ABOUT THIS EXERCISE: The answer must consist of each line below that holds the word "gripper", copied as it stands.

DATA SECTION:
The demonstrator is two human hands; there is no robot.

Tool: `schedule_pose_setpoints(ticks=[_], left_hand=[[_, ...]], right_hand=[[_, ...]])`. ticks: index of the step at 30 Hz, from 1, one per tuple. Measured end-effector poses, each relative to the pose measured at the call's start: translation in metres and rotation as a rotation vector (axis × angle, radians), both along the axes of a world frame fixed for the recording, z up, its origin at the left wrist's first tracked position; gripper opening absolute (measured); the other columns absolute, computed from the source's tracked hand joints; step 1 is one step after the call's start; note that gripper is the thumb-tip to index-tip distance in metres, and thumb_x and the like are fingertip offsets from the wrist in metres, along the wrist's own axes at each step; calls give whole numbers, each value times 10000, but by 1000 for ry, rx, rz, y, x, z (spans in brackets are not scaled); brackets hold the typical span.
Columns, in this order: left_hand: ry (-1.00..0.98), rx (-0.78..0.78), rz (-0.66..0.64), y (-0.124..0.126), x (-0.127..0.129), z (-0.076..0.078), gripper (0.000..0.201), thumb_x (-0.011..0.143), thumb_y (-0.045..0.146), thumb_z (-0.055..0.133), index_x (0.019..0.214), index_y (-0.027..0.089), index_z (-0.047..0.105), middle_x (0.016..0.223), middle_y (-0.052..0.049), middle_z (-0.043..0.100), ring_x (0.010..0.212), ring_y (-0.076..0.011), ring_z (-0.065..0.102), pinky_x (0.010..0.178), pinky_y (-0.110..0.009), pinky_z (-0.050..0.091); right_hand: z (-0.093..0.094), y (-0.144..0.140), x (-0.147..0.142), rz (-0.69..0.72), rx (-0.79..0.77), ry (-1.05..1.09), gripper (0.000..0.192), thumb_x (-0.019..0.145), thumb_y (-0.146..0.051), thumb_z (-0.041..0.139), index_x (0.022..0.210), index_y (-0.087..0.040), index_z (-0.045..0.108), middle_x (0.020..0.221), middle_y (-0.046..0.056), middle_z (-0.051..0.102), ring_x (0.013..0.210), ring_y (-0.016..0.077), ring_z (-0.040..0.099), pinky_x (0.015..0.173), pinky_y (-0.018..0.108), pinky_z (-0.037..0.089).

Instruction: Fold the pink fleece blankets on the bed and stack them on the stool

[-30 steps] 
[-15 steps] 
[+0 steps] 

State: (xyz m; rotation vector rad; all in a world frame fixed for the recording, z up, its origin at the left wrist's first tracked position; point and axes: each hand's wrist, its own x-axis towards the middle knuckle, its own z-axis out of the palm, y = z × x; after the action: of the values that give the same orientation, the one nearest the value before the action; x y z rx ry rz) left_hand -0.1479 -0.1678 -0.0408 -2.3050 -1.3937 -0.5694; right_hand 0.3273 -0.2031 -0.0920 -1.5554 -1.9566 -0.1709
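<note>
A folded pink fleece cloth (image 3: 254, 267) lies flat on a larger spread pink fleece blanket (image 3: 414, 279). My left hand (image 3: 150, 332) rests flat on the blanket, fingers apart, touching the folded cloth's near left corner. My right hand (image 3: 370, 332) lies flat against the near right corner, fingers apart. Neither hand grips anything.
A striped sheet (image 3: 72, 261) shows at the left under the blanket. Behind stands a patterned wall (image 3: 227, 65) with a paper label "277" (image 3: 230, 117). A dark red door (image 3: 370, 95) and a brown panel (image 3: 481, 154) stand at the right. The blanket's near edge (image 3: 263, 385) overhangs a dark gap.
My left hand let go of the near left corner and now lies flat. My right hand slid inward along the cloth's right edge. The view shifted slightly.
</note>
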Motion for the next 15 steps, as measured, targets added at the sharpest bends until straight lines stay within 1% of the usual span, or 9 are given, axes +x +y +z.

REPLY TO THE TASK:
Tool: `schedule_pose_setpoints(ticks=[_], left_hand=[[_, ...]], right_hand=[[_, ...]])`. ticks: index of the step at 30 Hz, from 1, one per tuple. Measured end-effector poses, each relative to the pose measured at the call's start: translation in metres and rotation as a rotation vector (axis × angle, radians), both along the axes of a world frame fixed for the recording, z up, its origin at the left wrist's first tracked position; gripper opening absolute (measured); the other columns absolute, computed from the source's tracked hand joints; step 1 is one step after the call's start; note that gripper is the thumb-tip to index-tip distance in metres, and thumb_x and the like are fingertip offsets from the wrist in metres, along the wrist's own axes at each step; calls give whole numbers, each value times 10000, but by 1000 for ry, rx, rz, y, x, z (spans in brackets are not scaled); brackets hold the typical span.
Columns, in this order: left_hand: ry (-1.00..0.98), rx (-0.78..0.78), rz (-0.66..0.64), y (-0.124..0.126), x (-0.127..0.129), z (-0.076..0.078), gripper (0.000..0.201), thumb_x (-0.011..0.143), thumb_y (-0.045..0.146), thumb_z (-0.055..0.133), index_x (0.019..0.214), index_y (-0.027..0.089), index_z (-0.047..0.105), middle_x (0.016..0.223), middle_y (-0.052..0.049), middle_z (-0.043..0.100), ring_x (0.010..0.212), ring_y (-0.076..0.011), ring_z (-0.065..0.102), pinky_x (0.010..0.178), pinky_y (-0.110..0.009), pinky_z (-0.050..0.091); right_hand: z (-0.093..0.094), y (-0.144..0.140), x (-0.147..0.142), rz (-0.69..0.72), rx (-0.79..0.77), ry (-1.05..1.09), gripper (0.000..0.192), thumb_x (-0.019..0.145), thumb_y (-0.146..0.051), thumb_z (-0.041..0.139), index_x (0.022..0.210), index_y (-0.087..0.040), index_z (-0.045..0.108), middle_x (0.020..0.221), middle_y (-0.046..0.056), middle_z (-0.051..0.102), ring_x (0.013..0.210), ring_y (-0.016..0.077), ring_z (-0.040..0.099), pinky_x (0.015..0.173), pinky_y (-0.018..0.108), pinky_z (-0.037..0.089).

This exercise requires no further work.